Section 35 of chapter 22 of the General Laws of Wisconsin of 1859, re- enacted as section 1197 of the Revised Statutes of 1878 (Gen. Laws Wis. 1859, p. 30; Rev. St. Wis. 1878, p. 383, c. 50), provided that the grantee in a tax deed might, at any time within three years after its date, commence an action against the owner or any person claiming under him for the purpose of barring such owner or his grantees from all right, title, interest, or claim in the land conveyed; and it [157 U.S. 327, 331] is argued that that remedy was exclusive, and, not having been availed of by Hayes, that complainant cannot maintain this suit. But there is nothing in the statute to show that the remedy existing during three years after the date of the tax deed was intended to contract the jurisdiction and practice in equity, independently of statute, in respect of bills to quiet title, or to exclude the general remedy given by section 3186,-a remedy existing in Wisconsin since 1858 (section 29, c. 141, Rev. St. 1858),-in favor of a person having the legal title and actual possession, though that legal title depended on a tax deed. Stridde v. Saroni, 21 Wis. 173; Grimmer v. Sumner, Id. 179; Wals v. Grosvenor, 31 Wis. 681; Grignon v. Black, 76 Wis. 674, 45 N. W. 122, 938.
Nor can we regard the position of appellant that this suit was barred under section 22 of chapter 138 of the Revised Statutes of 1858 as tenable. That section provided that ‘an action for relief not hereinbefore provided for, must be commenced within ten years after the cause of action shall have accrued,’ and the enumerated actions apparently did not include this suit. But this alleged limitation was not set up in the answer or the question raised in any way, so far as appears, in the circuit court, and, if so, comes too late. And, apart from that, actual possession was not taken until October 13, 1889, and the bill was filed November 1, 1889.
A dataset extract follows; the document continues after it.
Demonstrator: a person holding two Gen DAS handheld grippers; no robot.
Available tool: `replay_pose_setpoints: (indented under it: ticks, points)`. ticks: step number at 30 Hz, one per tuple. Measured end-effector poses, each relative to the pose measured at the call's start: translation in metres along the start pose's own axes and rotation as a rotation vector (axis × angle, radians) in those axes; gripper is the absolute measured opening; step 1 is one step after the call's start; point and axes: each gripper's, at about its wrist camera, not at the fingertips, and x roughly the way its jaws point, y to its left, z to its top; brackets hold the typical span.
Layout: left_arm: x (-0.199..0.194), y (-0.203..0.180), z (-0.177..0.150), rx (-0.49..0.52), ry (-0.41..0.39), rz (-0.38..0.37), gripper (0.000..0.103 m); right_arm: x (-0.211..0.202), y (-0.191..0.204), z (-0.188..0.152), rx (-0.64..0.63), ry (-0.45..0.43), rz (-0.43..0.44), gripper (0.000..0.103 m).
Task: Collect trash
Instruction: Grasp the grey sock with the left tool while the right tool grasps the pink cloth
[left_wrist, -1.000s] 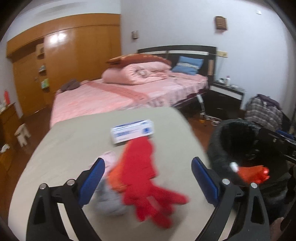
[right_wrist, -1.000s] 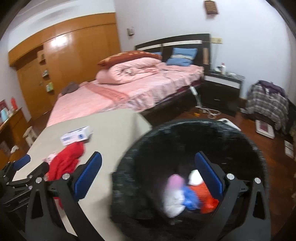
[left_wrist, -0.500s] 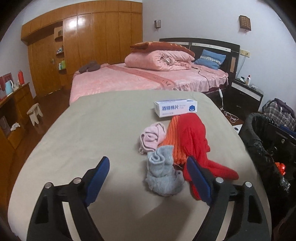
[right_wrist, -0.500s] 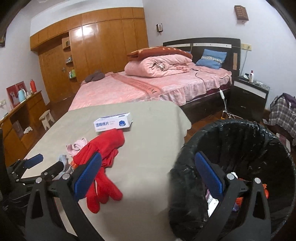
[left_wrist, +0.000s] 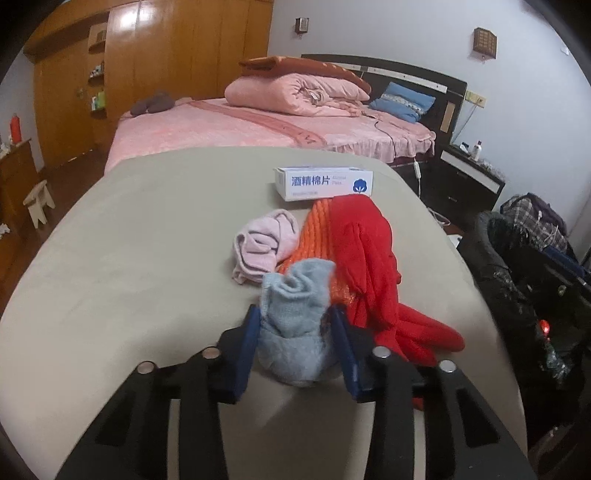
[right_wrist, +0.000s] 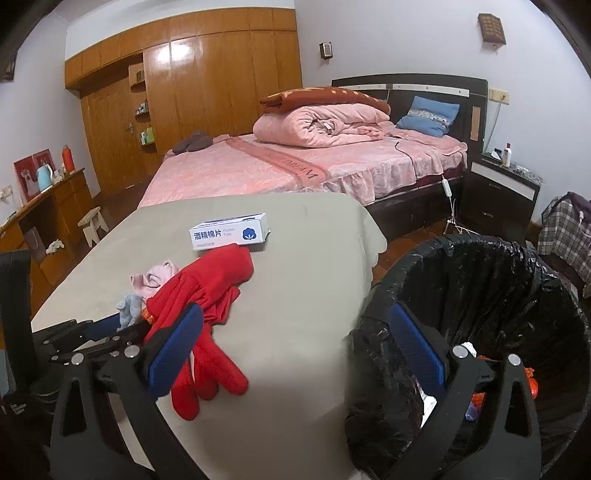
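left wrist view, left gripper fingers closing on grey sock, right gripper fingers wide, empty

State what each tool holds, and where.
Left tool is closing on the grey-blue sock, around its lower bunched end. Right tool holds nothing.

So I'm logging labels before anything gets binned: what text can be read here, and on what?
"酒精棉片": front of the white box on the table, beside a blue cotton-flower logo.
Small grey print beside it: too blurred to read.
Lettering woven into the bed runner: upside down, not legible.
Nothing else is readable.
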Motion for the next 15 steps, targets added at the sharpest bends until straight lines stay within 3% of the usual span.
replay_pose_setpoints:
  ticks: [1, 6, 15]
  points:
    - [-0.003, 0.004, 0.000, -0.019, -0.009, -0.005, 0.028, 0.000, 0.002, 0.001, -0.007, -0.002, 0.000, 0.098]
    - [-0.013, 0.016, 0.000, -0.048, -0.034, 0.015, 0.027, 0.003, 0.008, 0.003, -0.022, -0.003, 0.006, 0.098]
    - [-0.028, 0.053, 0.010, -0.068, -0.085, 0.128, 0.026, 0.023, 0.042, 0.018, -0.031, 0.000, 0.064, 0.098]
We proceed, then, to the objections urged to the validity of the tax deed of September 5, 1870, and these must be disposed of, in accordance with the interpretation of the statues of Wisconsin, by the highest judicial tribunal of that state. As was observed in Lewis v. Monson, 151 U.S. 545, 549 , 14 S. Sup. Ct. 424: ‘No question is more clearly a matter of local law than one arising under the tax laws. Tax proceedings are carried on by the state for the purpose of collecting its revenue, and the various steps which shall be taken in such proceedings, the force and effect to be given to any act of the taxing officers, the results to follow the nonpayment of taxes, and the form efficacy of the tax deed, are all subjects which the state has power to prescribe, and peculiarly and vitally affecting its well being. The determination of any questions affecting them is a matter [157 U.S. 327, 332] primarily belonging to the courts of the state, and the national tribunals universally follow their rulings except in cases where it is claimed that some right protected by the feedral constitution has been invaded.’
Under the laws of Wisconsin, the owner of land sold for taxes might, at any time within three years from date of the certificate of sale, redeem the same in the manner prescribed, and in like manner redeem at any time before the tax deed executed upon such sale was recorded. Gen. Laws Wis. 1859, c. 22, 18, 19; Rev. St. 1878, 1165.
By section 25, c. 22, of the Laws of 1859, carried forward into section 1176 of the Revised Statutes of 1878, it was provided that the tax deed, ‘duly witnessed and acknowledged, shall be prima facie evidence of the regularity of all the proceedings, from the valuation of the land by the assessor inclusive, up to the execution of the deed, and may be recorded with like effect as other conveyances of land.’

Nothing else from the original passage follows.